In 2016, Gapin earned a women’s slot at the Boston Marathon and was also a Women’s Running cover model in the same year.
Five years after her transition, Michelle Dumaresq became a professional downhill mountain biker, and went onto win the Canadian National Championships consecutively for two years. she also qualified for a World Cup race.
A member of the Canada’s men’s dodgeball team, Savannah Burton decided to quit the sport in 2012 and in the next year, underwent her transition.
In 2015, Burton became the first trans athlete in a Canadian national dodgeball team after joining the women’s squad, and made appearances at two world championships back to back.
Athena Del Rosario
Former NCAA soccer goalie Athena Del Rosario, who played for UC-Santa Cruz women’s soccer team, underwent her transition prior to her career in women’s soccer.
Later, she took up beach handball and became a part of the Team USA women’s beach handball roster and is also eyeing a qualification at the 2024 Olympics.
Natalie Van Gogh
After her transition in 2005, Dutch racing cyclist Natalie Van Gogh took up the sport and has been a pro for almost a decade and within the time frame, won multiple major cycling events.
After failing to clinch success as a professional, Canadian ice hockey player Jessia Platt decided to take retirement, and after undergoing her transition, returned to the sport after seven years.

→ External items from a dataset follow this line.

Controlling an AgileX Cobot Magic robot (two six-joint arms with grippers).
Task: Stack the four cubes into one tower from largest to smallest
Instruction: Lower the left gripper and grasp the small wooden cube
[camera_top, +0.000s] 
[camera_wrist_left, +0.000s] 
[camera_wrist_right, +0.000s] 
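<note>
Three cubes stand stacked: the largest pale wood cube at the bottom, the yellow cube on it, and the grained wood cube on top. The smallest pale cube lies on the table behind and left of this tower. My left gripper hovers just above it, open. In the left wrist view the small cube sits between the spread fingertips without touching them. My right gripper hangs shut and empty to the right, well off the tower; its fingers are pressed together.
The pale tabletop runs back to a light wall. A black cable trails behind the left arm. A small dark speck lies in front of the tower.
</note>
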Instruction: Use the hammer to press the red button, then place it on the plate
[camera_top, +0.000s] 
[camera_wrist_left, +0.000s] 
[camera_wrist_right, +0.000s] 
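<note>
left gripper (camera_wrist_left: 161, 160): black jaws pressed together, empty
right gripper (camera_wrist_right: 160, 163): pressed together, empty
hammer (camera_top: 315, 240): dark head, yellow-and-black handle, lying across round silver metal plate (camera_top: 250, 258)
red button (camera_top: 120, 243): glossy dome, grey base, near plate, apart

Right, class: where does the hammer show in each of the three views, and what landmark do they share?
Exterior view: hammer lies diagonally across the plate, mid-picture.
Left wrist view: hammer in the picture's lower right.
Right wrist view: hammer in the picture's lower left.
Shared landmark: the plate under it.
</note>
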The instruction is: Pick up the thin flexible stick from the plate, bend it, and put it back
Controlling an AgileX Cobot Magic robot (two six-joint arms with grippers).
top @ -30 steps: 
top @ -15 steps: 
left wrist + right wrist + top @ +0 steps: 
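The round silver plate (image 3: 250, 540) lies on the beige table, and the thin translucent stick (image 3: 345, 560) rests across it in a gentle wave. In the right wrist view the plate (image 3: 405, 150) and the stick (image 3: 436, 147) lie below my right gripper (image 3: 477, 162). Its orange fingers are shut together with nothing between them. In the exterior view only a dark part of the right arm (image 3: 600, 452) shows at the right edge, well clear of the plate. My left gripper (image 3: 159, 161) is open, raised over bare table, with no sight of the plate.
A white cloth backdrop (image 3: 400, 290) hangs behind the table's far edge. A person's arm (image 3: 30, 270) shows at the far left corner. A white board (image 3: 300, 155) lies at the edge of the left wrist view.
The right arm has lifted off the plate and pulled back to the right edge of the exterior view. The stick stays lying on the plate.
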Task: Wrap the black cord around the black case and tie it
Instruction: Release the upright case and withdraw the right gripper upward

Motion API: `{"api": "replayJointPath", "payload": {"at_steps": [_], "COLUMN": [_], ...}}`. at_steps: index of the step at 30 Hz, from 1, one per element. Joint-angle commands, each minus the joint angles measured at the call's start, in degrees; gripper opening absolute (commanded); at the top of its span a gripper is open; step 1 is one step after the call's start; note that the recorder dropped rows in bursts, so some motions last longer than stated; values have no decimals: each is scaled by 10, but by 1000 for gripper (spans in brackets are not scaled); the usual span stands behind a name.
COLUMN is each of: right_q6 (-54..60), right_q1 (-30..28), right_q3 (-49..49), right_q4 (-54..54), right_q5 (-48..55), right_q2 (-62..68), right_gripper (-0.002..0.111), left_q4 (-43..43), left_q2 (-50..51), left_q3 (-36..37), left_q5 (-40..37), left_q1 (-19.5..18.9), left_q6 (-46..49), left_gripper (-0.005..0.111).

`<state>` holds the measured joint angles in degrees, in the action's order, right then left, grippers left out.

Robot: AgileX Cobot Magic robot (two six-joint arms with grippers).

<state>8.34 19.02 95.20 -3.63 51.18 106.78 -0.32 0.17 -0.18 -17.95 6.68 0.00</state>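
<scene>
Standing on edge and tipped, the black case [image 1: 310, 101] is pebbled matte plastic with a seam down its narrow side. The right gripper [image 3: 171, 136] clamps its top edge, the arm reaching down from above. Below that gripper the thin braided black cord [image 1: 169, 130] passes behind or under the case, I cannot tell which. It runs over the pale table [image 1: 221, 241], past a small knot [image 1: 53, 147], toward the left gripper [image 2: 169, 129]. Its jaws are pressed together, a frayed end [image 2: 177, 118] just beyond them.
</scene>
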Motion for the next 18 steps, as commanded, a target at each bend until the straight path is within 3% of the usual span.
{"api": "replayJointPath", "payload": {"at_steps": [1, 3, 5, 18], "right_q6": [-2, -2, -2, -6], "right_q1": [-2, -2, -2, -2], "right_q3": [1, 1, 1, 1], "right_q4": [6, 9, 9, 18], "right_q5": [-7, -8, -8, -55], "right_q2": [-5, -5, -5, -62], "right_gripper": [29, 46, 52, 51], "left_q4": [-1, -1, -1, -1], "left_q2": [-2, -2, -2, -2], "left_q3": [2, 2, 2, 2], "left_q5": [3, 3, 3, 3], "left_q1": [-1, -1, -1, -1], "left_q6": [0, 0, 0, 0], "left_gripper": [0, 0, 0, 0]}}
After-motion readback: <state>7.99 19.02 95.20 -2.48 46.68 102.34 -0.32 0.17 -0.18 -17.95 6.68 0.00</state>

She became the first trans woman player in the Canadian Women’s Hockey League (CWHL) after joining Toronto Furies and now plays for GTA West in the Professional Women’s Hockey Players Association (PWHPA).
After a lackluster career in the men’s amateur soccer leagues in Argentina, Mara Gómez inked a deal with the women’s Primera División side Villa San Carlos, soon after she transitioned.
Chris Tina Bruce
After two decades as a male bodybuilding competitor, Chris Tina Bruce transitioned and started taking part in women’s bodybuilding events since 2011.
After undergoing transition, Juniper Simonis took up roller skating contact sport Roller derby and became the the Women’s Roller Derby World Champion four times.
After a career in the men’s rugby league, Caroline Layt underwent transition at 30 and joined the women’s counterpart of the sport, where she was once a ‘women’s player of the year’ finalist.
A year after taking up kickboxing and winning only one fight, Parinya Charoenphol underwent transition in 1999 and six years later, she was allowed to compete as a female kickboxer.
Since them, Charoenphol has won 20 fights, with 18 of her victories coming via knockouts.
A decade after transitioning and taking up fell running, Lauren Jeska started to win multiple women’s fell running events, most notably the 2012 British Fell Running Championships.
In 2017, however, Jeska was put behind the bars for the attempted murder of a coach who enquired about her hormone levels.
Formerly a men’s competitive curler and rower, JayCee Cooper transitoned in 2019 and entered powerlifting.
The same year, Cooper won the USPA Minnesota Women’s State Championship, as well as broke the women’s bench press record.
New Zealand mountain biker Kate Weatherly used to compete in the men’s downhill mountain bike open division, which is a grade below the elite division.
In 2020, Weatherly underwent transition and this year, became the New Zealand elite women’s national championship winner.
The transition of athletes: A level playing field or destruction of women’s sports?
The above examples, along with many other trans athletes that exist today, have tasted success or at least seen improvement in their careers as a woman compared to the men’s counterpart.
While many LGBT and transgender activists and groups have seen this as a welcoming and inclusive move, there have been many women’s rights activists and campaign groups such as Fair Play For Women, who have seen it as a destructive stratagem for women’s sport as a whole.
From complete domination in the women’s events and tournaments to setting up astounding records, trans women athletes, after transitioning, are in the middle ground of appreciation and backlash, from a community that is split between opposite opinions regarding such a delicate matter.